How about you? Fall Mushrooming for those who do that sort of outdoor activity?


----------



## moonwolf (Sep 20, 2004)

well, okay. I'll go first then. LOL. 

Was the small game opener, so I went out in the back woods nearby. Was very windy, so grouse hunting wasn't too good. I did manage to pick my eye out on the ground for a couple of nice aspen boletes that were quite large, about the size of a normal dinner plate.


----------



## floramum (Jul 20, 2005)

Yesterday Mid Morning I Saw A Small Squirrel In My Front Yard Nibbling Away At Something.......looked Like A Peanut W/pink On It. When He Finished And Left That Area I Went Outside To Where He Had Been Nibbling.....there Were Mushrooms.....with A Pink Flat Cap Of About 2 Inches In Diameter And About That High.

Wasnt Tempted To Try Them Tho.


Mum


----------



## Bear (Jan 25, 2005)

I'm presently at my camp in NW PA., went for a walk this morning doing aliitle deer scouting and shroom hunting. Didn't find much, found some stumpies (honey mushroom) just starting to pop up. Sheepshead (hen of the woods) should be coming out soon. Will take hikes every day to see what I can find.


----------



## blue gecko (Jun 14, 2006)

Saw a couple of puffballs today on the roadside. Definitely be watching for more. Had dried (rehydrated)hen of the woods for dinner tonight in lasagna. Yum.


----------



## Hillbillybob (Jul 30, 2007)

Moonwolf I saw a puffball about the size of a football today in a yard. If it had been in the ditch it would have been what's for dinner!
Now I haft to get out tomorrow and try and find a few for my supper.
Hillbillybob


----------



## moonwolf (Sep 20, 2004)

We've now had some decent rains and some warming temps over the past week which is starting to bring out the fall mushrooms I'd hoped for. Some Lobster mushrooms are showing up as well as more fresh nice pine boletes and other aspen boletes and others of that group.
Plenty of honey mushrooms, though those aren't ones I pick. Also, saw a hen of the woods on a stump that was rotting too much to pick. Guess I missed out on that good edible in a spot that was off the beaten path I'll be checking more now.


----------



## cowgirlone (May 9, 2002)

That sure sounds nice moonwolf.  
It's been too dry here for anything.


----------



## Cabin Fever (May 10, 2002)

We are also finding some nice Lobster mushrooms....had them with venison steak the other night.

Still some Chicken of the Forest (sulfur shelf) mushrooms around too.


----------



## Big Dave (Feb 5, 2006)

How do you know which are good and which are bad? Have you been shown by someone or did you just get told and went out one day and found some. How do you know how to cook them? Again were you shown? I live about on the AR OK border. Is there a perticular mushroom around here. Any suggestions on finding someone to share their knowledge?
Thanks for any reply


----------



## Hillbillybob (Jul 30, 2007)

I took a walk today to check on puff balls hoping to find some. Darn the luck all I could find was this 31 lb hen of the woods.
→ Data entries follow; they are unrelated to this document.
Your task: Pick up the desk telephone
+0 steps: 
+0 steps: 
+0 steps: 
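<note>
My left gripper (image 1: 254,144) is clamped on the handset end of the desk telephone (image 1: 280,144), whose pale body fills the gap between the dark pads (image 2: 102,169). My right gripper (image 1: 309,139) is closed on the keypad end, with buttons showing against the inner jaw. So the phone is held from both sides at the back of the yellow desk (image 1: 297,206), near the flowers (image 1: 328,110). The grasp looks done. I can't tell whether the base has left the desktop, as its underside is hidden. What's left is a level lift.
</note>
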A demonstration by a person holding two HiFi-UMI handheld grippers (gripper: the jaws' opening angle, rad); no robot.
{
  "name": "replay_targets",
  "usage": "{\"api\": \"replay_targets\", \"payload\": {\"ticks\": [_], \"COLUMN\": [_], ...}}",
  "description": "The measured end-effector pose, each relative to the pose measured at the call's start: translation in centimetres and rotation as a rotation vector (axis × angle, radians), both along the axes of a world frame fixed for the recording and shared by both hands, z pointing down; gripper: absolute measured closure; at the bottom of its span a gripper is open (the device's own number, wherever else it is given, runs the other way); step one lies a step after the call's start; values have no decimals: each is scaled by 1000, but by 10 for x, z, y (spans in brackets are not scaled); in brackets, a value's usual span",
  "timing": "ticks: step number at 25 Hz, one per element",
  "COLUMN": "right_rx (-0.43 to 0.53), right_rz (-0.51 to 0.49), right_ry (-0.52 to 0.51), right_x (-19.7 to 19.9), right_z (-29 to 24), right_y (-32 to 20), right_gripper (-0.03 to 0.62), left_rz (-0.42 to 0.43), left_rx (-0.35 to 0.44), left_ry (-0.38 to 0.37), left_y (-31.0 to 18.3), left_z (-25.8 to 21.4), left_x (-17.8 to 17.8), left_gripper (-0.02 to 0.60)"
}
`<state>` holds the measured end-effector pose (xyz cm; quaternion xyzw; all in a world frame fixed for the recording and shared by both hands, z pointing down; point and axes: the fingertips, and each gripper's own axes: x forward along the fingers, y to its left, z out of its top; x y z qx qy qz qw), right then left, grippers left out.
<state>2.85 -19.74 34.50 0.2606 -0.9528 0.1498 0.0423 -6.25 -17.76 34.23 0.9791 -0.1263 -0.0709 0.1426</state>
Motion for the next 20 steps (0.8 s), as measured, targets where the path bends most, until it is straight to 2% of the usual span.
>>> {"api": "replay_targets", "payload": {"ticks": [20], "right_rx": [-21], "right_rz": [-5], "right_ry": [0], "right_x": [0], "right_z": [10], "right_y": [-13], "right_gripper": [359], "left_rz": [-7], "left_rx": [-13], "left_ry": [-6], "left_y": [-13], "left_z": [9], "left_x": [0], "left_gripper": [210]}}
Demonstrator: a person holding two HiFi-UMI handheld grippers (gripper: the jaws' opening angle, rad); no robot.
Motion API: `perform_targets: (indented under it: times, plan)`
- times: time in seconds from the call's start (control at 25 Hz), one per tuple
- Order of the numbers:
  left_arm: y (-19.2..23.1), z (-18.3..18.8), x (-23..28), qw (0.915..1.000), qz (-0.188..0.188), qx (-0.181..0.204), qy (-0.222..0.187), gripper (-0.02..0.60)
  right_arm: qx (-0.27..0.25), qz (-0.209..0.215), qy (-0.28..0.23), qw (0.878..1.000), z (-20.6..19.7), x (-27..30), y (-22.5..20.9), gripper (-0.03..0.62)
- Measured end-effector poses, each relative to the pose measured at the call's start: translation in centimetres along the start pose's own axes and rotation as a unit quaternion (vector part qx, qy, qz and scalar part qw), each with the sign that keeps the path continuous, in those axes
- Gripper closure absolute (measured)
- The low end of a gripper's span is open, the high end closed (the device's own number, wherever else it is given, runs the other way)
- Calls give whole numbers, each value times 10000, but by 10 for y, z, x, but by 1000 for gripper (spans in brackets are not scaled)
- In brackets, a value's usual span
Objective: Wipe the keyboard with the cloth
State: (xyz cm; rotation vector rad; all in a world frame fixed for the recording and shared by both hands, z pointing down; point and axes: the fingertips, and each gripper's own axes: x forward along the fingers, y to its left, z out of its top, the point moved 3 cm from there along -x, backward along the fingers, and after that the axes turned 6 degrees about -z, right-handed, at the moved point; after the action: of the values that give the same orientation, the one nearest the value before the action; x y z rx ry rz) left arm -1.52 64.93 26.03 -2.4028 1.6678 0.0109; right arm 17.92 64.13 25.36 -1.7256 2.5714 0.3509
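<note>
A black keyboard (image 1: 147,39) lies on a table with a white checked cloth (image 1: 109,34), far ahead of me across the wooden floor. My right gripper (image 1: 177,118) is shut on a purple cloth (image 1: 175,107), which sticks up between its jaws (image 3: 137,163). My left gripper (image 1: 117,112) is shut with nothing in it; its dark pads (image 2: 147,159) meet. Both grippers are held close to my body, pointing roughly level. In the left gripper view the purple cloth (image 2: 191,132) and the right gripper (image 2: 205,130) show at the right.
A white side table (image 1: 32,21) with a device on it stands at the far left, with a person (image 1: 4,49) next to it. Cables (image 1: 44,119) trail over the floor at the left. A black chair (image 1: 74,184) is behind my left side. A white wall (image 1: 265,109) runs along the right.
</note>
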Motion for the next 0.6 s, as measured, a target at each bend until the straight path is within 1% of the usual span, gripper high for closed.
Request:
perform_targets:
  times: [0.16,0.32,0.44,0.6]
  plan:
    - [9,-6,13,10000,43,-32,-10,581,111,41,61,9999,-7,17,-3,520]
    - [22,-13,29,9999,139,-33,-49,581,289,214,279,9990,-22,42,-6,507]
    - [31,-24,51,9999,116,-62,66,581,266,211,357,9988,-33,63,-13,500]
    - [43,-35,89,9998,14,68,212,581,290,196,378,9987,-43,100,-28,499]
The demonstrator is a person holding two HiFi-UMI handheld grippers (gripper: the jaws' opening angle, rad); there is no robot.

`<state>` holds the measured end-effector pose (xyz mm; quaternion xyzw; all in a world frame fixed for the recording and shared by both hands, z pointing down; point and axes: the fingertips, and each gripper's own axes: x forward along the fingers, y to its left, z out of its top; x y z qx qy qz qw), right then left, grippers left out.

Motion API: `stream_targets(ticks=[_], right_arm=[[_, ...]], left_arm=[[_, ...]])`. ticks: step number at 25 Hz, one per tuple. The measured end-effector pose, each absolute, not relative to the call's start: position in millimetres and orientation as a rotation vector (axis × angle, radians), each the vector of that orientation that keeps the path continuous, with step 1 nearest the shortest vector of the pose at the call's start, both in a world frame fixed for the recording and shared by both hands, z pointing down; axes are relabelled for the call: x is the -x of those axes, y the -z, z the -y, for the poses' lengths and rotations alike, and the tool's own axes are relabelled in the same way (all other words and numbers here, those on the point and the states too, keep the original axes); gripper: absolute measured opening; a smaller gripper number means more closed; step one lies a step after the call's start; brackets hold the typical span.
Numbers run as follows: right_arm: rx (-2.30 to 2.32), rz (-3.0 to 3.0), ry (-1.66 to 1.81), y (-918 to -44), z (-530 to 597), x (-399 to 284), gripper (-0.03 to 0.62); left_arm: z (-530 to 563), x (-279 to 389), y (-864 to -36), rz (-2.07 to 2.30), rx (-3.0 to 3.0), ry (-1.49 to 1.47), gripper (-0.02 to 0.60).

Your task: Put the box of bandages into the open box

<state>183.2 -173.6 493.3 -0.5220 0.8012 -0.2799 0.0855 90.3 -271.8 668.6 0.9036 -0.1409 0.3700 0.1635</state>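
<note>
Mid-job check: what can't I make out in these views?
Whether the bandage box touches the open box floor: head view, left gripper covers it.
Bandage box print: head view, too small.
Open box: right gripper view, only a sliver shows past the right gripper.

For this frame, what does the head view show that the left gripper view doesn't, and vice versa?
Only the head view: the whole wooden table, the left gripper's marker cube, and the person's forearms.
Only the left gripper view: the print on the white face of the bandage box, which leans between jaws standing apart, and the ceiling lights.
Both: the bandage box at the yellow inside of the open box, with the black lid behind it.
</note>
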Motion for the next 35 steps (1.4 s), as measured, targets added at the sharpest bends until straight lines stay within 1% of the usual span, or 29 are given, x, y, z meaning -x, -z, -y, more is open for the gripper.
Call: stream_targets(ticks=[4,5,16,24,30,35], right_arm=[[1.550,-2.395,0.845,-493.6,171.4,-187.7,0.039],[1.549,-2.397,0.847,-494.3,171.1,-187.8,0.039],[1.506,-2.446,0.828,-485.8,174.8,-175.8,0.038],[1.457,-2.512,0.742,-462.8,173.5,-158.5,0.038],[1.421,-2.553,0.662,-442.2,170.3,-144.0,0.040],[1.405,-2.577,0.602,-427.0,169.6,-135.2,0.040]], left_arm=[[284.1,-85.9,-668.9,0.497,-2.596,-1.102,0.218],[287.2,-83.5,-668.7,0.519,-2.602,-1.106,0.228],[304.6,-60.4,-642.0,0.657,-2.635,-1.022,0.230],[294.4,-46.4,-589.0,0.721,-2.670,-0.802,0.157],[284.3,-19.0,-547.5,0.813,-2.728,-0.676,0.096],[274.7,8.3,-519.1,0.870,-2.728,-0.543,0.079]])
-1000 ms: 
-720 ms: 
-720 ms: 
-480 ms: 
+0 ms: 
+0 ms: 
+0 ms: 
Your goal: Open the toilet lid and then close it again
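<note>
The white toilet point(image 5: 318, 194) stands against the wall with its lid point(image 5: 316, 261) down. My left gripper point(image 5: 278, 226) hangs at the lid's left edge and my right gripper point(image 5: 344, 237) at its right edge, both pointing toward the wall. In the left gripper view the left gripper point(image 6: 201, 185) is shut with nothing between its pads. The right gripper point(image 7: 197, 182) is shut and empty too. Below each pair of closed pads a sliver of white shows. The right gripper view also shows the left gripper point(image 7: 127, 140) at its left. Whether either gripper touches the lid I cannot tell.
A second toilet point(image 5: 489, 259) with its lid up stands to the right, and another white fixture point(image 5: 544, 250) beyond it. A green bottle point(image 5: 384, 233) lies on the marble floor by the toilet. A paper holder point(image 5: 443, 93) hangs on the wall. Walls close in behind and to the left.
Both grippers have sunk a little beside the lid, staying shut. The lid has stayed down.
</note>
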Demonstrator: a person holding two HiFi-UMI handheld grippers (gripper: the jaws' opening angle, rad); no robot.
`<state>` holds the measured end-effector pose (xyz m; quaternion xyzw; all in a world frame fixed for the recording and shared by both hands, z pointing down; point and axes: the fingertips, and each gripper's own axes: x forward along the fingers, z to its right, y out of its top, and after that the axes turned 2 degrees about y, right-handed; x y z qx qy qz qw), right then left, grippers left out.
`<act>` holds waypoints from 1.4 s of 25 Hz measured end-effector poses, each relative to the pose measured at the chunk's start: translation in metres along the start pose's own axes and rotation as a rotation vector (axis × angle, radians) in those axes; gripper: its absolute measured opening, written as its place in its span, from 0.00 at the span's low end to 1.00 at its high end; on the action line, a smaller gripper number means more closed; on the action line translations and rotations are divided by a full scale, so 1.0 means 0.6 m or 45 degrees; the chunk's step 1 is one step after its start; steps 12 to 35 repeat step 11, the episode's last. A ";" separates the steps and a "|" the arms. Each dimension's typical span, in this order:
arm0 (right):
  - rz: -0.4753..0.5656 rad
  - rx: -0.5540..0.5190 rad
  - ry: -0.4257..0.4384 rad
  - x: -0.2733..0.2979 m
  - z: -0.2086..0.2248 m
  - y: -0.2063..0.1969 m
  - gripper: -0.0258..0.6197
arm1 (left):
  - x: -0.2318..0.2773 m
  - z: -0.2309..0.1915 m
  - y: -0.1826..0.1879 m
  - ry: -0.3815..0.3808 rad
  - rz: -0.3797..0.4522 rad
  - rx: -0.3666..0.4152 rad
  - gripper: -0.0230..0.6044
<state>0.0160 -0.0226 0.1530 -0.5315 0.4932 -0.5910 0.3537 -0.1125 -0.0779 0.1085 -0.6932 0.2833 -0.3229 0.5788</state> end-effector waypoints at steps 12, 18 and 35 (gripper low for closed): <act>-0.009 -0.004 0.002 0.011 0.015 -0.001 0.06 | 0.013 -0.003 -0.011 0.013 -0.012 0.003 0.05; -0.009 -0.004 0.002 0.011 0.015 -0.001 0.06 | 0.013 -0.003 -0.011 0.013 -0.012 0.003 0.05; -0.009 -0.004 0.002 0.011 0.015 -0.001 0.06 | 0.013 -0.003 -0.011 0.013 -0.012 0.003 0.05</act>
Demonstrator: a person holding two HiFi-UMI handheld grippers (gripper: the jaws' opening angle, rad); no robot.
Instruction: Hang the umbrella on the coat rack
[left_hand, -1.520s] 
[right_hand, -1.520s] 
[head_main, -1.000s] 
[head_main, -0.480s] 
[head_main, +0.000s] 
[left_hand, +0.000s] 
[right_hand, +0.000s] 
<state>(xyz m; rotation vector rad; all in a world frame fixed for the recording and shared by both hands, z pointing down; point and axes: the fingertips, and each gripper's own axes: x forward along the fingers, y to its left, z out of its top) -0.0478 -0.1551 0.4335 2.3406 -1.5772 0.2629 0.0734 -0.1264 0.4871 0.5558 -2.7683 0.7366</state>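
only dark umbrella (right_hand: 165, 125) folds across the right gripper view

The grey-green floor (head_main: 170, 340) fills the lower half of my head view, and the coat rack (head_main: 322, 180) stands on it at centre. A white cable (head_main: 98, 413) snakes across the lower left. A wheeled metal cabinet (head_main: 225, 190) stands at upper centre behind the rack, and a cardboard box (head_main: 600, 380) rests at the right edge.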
Here is a link to one of my favorite places to order fungi stuff to plant on the farm to help my finding easier.

http://www.fungi.com/index.html

Do a little serching on this web site an enjoy.

Here is a pdf file to help you hunt mushrooms

http://mdc4.mdc.mo.gov/tv/hints/mushrooms.pdf

Well it is soaking and I will try to find room to freeze what dog and I don't want for supper.
Hillbillybob


----------



## cowgirlone (May 9, 2002)

31lb..... Nice one Hillbillybob!!


----------



## Cheribelle (Jul 23, 2007)

Audabon's mushroom field guide!!!!
Too dry here right now, But I can't wait.


----------



## Hoosierdaddy (Nov 22, 2005)

We got a bit of rain recently and I picked about 5 - 6 lbs. of Meadow Mushrooms today. Don't think I've ever found them this late - but, better late than never. :dance:


----------



## Trapper (Jun 2, 2006)

Over the weekend I picked up two puffballs about 10 inches and solid. After peeling the outside skin I cubed them in 1 inch squares. Cut up a large onion and added a can of chicken broth to the pot cooked them down for future use. Freezing them for future use after I get the venison in the house. :hobbyhors Trapper


----------